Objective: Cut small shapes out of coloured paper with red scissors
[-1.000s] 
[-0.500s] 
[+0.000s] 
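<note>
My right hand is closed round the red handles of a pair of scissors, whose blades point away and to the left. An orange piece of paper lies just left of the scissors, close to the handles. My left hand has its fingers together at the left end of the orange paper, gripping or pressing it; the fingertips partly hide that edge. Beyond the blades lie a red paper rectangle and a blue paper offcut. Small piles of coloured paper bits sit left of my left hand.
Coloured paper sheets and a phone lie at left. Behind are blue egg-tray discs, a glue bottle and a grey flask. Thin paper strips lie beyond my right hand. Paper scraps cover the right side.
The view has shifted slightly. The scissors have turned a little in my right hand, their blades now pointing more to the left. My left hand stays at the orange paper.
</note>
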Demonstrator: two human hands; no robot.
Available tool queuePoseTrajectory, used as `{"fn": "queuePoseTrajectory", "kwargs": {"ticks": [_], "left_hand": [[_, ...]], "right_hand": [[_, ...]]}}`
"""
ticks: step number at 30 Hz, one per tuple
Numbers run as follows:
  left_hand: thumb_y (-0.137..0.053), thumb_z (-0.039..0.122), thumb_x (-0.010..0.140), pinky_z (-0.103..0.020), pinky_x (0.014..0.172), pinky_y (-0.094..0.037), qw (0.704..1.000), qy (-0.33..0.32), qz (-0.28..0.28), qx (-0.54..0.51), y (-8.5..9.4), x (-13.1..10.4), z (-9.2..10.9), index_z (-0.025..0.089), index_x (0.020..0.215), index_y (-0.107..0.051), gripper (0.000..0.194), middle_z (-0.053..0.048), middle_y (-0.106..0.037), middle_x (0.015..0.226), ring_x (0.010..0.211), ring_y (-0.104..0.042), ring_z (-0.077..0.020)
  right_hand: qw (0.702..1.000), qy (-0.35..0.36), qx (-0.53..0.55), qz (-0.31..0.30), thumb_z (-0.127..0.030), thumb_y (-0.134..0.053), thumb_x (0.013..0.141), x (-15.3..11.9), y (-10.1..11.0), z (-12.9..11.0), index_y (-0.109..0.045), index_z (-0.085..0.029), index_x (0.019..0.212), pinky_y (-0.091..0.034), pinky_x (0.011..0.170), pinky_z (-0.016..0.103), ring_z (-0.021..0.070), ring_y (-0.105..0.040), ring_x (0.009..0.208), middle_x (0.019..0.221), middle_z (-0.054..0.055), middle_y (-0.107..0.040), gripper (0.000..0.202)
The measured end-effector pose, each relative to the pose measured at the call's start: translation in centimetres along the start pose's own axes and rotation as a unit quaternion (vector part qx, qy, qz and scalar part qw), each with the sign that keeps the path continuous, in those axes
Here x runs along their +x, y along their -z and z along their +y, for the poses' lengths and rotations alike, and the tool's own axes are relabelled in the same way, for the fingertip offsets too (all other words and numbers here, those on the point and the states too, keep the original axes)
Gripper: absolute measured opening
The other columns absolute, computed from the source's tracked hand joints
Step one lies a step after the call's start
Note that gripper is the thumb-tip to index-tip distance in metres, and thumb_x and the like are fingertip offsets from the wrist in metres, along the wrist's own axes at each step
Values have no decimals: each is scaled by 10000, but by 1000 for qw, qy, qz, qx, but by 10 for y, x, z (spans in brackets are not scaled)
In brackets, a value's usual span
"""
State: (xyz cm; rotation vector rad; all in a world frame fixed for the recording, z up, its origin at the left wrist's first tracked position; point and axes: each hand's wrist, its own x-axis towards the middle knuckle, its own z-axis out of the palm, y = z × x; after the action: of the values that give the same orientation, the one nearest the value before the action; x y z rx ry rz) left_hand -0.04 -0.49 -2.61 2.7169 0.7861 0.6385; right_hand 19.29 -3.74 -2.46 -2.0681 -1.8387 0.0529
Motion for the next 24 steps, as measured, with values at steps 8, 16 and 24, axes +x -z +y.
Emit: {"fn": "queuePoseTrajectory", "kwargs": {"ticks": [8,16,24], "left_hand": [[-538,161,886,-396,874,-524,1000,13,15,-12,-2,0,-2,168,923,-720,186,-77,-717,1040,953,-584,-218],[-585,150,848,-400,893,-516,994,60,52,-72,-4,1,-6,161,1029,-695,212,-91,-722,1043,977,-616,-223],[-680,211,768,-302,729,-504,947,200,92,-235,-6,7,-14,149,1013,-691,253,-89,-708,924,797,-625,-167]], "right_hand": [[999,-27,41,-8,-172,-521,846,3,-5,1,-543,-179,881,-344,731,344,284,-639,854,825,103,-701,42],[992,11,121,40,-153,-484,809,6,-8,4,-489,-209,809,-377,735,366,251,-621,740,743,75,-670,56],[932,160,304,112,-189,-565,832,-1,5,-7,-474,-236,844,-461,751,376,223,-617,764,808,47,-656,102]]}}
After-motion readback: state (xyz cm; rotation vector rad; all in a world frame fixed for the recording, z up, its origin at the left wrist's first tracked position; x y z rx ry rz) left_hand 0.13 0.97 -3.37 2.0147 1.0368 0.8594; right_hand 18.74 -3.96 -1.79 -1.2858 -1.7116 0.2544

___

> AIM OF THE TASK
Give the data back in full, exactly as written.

> OUTPUT FOR THIS EXERCISE
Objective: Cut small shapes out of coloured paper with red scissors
[-1.000s] 
[-0.500s] 
[+0.000s] 
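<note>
My right hand is closed round the red handles of a pair of scissors, whose blades point away and to the left. An orange piece of paper lies just left of the scissors, close to the handles. My left hand has its fingers together at the left end of the orange paper, gripping or pressing it; the fingertips partly hide that edge. Beyond the blades lie a red paper rectangle and a blue paper offcut. Small piles of coloured paper bits sit left of my left hand.
Coloured paper sheets and a phone lie at left. Behind are blue egg-tray discs, a glue bottle and a grey flask. Thin paper strips lie beyond my right hand. Paper scraps cover the right side.
The view has shifted slightly. The scissors have turned a little in my right hand, their blades now pointing more to the left. My left hand stays at the orange paper.
</note>
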Demonstrator: two human hands; no robot.
Available tool queuePoseTrajectory, used as `{"fn": "queuePoseTrajectory", "kwargs": {"ticks": [_], "left_hand": [[_, ...]], "right_hand": [[_, ...]]}}`
"""
ticks: step number at 30 Hz, one per tuple
Numbers run as follows:
  left_hand: thumb_y (-0.137..0.053), thumb_z (-0.039..0.122), thumb_x (-0.010..0.140), pinky_z (-0.103..0.020), pinky_x (0.014..0.172), pinky_y (-0.094..0.037), qw (0.704..1.000), qy (-0.33..0.32), qz (-0.28..0.28), qx (-0.54..0.51), y (-8.5..9.4), x (-13.1..10.4), z (-9.2..10.9), index_z (-0.025..0.089), index_x (0.020..0.215), index_y (-0.107..0.051), gripper (0.000..0.194), middle_z (-0.053..0.048), middle_y (-0.106..0.037), middle_x (0.015..0.226), ring_x (0.010..0.211), ring_y (-0.104..0.042), ring_z (-0.077..0.020)
  right_hand: qw (0.702..1.000), qy (-0.35..0.36), qx (-0.53..0.55), qz (-0.31..0.30), thumb_z (-0.127..0.030), thumb_y (-0.134..0.053), thumb_x (0.013..0.141), x (-15.3..11.9), y (-10.1..11.0), z (-12.9..11.0), index_y (-0.109..0.045), index_z (-0.085..0.029), index_x (0.019..0.212), pinky_y (-0.091..0.034), pinky_x (0.011..0.170), pinky_z (-0.016..0.103), ring_z (-0.021..0.070), ring_y (-0.105..0.040), ring_x (0.009..0.208), middle_x (0.019..0.221), middle_z (-0.054..0.055), middle_y (-0.107..0.040), gripper (0.000..0.202)
The measured end-effector pose, each relative to the pose measured at the call's start: translation in centimetres along the start pose's own axes and rotation as a unit quaternion (vector part qx, qy, qz and scalar part qw), each with the sign that keeps the path continuous, in those axes
Here x runs along their +x, y along their -z and z along their +y, for the poses' lengths and rotations alike, and the tool's own axes are relabelled in the same way, for the fingertip offsets too (all other words and numbers here, those on the point and the states too, keep the original axes)
Gripper: absolute measured opening
The other columns absolute, computed from the source's tracked hand joints
Step one lies a step after the call's start
Note that gripper is the thumb-tip to index-tip distance in metres, and thumb_x and the like are fingertip offsets from the wrist in metres, along the wrist's own axes at each step
Values have no decimals: each is scaled by 10000, but by 1000 for qw, qy, qz, qx, but by 10 for y, x, z (spans in brackets are not scaled)
In brackets, a value's usual span
"""
State: (xyz cm; rotation vector rad; all in a world frame fixed for the recording, z up, its origin at the left wrist's first tracked position; point and axes: each hand's wrist, its own x-axis towards the middle knuckle, its own z-axis out of the palm, y = z × x; after the action: of the values that give the same orientation, the one nearest the value before the action; x y z rx ry rz) left_hand -0.04 -0.49 -2.61 2.7169 0.7861 0.6385; right_hand 19.29 -3.74 -2.46 -2.0681 -1.8387 0.0529
Motion for the next 24 steps, as measured, with values at steps 8, 16 and 24, axes +x -z +y.
Emit: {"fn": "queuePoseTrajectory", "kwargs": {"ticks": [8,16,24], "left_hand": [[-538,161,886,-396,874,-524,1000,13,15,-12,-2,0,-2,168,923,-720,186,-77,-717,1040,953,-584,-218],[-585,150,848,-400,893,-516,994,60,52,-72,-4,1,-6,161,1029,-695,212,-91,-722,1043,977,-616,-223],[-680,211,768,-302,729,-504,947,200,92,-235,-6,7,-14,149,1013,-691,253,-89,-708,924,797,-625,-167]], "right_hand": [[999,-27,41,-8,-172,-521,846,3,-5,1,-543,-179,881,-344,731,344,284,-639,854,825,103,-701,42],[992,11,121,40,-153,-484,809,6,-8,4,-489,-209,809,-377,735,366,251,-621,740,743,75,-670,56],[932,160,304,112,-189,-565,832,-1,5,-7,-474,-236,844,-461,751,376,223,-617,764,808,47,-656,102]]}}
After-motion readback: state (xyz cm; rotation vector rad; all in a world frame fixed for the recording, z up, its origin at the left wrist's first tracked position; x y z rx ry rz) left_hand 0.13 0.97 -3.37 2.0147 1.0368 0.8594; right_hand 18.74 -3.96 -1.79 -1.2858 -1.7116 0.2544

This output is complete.